_YOUR ASSIGNMENT_. Return the lines below that carry the word "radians".

_LISTED ENTRIES_.
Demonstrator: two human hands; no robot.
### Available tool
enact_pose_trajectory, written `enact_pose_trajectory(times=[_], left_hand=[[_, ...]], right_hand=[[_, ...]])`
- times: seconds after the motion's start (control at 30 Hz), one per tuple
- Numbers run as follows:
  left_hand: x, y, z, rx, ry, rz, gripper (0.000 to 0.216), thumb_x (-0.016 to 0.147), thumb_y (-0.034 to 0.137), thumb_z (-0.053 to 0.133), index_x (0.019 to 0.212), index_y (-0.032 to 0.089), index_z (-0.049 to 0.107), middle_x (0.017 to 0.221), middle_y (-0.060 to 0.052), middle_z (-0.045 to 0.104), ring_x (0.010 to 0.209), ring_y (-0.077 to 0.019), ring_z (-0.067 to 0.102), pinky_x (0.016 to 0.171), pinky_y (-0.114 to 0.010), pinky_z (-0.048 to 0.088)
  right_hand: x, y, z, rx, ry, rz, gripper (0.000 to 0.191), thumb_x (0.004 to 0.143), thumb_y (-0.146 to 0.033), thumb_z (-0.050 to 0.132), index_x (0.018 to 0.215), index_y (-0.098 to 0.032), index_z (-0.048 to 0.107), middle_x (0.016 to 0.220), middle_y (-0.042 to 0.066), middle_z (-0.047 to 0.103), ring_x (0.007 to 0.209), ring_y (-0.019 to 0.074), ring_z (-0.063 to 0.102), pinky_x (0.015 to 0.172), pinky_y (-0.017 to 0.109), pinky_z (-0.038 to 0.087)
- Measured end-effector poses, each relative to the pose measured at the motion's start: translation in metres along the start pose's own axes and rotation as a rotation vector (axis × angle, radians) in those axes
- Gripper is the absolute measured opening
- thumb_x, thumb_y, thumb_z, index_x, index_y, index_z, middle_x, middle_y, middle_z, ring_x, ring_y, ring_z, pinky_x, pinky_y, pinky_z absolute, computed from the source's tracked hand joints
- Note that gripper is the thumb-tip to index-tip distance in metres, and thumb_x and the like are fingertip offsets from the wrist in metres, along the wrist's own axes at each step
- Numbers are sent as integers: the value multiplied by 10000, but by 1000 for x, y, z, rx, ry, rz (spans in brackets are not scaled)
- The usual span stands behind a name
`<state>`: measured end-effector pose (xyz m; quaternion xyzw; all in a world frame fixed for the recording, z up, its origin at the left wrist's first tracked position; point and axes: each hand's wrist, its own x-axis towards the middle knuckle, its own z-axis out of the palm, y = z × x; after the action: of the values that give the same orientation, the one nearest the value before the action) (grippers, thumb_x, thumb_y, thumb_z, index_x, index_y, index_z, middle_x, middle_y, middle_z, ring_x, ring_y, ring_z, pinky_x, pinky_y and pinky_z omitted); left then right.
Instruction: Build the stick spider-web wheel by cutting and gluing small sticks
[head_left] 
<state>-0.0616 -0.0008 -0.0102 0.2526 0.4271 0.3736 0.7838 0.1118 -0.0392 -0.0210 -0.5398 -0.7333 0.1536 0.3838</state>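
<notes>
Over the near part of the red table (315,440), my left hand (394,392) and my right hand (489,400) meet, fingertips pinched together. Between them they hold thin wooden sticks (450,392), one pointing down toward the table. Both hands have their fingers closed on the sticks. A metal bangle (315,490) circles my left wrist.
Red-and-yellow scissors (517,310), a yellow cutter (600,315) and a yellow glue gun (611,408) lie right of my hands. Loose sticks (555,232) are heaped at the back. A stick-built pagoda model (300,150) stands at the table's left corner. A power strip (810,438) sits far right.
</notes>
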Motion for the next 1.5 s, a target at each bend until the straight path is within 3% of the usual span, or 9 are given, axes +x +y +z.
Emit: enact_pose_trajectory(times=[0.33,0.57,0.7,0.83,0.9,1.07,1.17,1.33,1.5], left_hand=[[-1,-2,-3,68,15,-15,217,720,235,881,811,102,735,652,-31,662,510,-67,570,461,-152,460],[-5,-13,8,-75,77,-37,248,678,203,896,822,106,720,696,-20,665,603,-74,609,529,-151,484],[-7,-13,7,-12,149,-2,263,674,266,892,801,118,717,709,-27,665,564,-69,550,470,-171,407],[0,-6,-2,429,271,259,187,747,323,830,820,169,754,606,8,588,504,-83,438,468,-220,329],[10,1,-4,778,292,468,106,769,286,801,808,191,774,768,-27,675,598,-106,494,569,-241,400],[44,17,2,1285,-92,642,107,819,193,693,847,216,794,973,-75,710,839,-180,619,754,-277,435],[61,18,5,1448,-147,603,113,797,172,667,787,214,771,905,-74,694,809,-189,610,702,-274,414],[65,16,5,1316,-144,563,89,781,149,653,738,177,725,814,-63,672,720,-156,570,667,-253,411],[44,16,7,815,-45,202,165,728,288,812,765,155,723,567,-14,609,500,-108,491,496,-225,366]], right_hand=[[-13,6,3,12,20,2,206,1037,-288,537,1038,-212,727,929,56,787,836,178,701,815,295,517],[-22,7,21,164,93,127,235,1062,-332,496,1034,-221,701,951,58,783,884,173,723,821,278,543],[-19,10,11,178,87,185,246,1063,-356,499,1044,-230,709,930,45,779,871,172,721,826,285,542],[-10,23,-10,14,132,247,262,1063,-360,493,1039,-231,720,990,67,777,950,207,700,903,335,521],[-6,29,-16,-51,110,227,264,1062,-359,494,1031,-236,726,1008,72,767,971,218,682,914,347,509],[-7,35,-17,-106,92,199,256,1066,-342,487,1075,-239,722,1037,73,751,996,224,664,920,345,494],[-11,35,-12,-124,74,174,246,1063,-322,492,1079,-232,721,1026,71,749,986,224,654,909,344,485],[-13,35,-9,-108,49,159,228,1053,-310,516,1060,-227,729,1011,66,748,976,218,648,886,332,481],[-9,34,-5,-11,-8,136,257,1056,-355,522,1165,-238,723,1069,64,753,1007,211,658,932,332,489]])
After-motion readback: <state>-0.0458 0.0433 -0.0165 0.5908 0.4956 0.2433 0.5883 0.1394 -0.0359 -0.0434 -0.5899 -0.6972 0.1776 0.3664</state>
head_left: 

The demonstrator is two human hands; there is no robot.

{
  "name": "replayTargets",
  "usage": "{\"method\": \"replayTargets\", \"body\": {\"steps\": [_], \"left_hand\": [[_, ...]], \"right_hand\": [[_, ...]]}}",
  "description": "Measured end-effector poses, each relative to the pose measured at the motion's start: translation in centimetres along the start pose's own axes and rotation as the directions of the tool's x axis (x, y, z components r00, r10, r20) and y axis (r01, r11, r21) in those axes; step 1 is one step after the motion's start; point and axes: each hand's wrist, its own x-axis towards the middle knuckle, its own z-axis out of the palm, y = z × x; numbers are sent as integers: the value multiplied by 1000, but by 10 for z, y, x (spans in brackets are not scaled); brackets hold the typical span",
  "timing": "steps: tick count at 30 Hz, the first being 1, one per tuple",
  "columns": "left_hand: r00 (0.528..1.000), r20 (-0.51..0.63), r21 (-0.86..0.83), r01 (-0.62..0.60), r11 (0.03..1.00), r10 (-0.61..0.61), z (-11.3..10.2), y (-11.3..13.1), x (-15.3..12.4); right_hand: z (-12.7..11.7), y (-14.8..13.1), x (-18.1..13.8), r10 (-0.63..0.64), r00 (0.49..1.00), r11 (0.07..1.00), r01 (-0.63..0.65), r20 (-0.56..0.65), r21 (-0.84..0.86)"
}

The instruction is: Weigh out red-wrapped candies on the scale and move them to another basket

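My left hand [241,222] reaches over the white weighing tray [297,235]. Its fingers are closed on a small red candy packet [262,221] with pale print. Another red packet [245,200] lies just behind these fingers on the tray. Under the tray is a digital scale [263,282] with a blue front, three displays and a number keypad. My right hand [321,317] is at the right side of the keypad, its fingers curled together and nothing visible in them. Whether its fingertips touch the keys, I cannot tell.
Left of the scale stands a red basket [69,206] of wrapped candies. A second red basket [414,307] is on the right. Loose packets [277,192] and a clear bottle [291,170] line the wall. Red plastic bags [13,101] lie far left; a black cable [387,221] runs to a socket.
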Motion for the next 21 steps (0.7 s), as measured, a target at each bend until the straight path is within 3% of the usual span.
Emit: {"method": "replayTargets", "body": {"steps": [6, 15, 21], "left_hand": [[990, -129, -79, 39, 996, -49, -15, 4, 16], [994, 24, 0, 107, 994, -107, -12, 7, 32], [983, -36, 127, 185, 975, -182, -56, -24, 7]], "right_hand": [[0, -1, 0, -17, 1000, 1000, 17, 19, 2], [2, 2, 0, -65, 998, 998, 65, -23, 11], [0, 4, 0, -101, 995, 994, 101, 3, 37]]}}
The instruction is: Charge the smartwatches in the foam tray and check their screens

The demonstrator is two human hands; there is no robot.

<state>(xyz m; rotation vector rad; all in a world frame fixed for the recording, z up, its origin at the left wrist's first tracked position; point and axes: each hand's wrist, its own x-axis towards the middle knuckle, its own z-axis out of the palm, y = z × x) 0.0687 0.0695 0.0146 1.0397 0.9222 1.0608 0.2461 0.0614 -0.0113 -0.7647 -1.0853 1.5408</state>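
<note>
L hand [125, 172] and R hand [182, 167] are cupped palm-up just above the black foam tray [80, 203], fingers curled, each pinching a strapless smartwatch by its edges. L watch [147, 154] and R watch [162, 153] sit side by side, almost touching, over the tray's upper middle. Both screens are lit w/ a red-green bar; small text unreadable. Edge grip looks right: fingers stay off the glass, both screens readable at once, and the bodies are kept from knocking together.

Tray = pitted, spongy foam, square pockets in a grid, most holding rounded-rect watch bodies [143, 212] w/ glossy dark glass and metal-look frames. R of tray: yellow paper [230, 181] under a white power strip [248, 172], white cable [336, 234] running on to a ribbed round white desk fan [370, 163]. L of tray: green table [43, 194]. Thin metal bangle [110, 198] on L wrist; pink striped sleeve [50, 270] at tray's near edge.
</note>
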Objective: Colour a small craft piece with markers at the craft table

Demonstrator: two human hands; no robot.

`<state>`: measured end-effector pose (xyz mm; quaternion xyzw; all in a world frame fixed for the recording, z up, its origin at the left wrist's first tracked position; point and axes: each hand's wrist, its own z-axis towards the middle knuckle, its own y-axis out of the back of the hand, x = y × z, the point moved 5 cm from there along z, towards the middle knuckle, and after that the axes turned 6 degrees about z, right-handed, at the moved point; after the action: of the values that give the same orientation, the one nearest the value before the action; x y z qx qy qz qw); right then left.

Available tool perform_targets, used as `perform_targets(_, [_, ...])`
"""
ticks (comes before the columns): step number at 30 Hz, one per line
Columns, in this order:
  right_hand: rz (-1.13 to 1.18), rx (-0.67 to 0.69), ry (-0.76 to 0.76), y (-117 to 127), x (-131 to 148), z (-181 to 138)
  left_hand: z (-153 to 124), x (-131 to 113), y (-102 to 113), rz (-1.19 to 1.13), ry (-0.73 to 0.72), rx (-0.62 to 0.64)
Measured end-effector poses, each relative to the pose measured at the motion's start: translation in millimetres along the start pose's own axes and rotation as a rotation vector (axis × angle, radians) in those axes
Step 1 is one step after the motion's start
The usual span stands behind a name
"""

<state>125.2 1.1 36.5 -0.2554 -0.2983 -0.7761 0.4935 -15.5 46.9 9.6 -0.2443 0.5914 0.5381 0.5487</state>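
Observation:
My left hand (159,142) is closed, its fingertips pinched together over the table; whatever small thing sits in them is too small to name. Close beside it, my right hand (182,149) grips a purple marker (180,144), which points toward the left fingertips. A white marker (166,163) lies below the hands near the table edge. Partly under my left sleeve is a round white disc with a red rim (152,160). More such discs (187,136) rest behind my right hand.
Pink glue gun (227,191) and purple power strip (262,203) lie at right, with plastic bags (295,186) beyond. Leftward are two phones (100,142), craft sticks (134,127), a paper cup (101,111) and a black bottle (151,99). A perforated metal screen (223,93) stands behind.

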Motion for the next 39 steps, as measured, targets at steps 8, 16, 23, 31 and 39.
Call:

_WRITTEN RESPONSE_.
- Measured end-effector poses, each relative to the pose measured at the motion's start: translation in metres along the start pose's own axes and rotation as a rotation vector (axis × angle, radians) in those axes
Measured end-effector poses, each relative to the pose measured at the motion's start: translation in millimetres along the start pose's own axes and rotation as a rotation vector (axis × angle, radians) in those axes

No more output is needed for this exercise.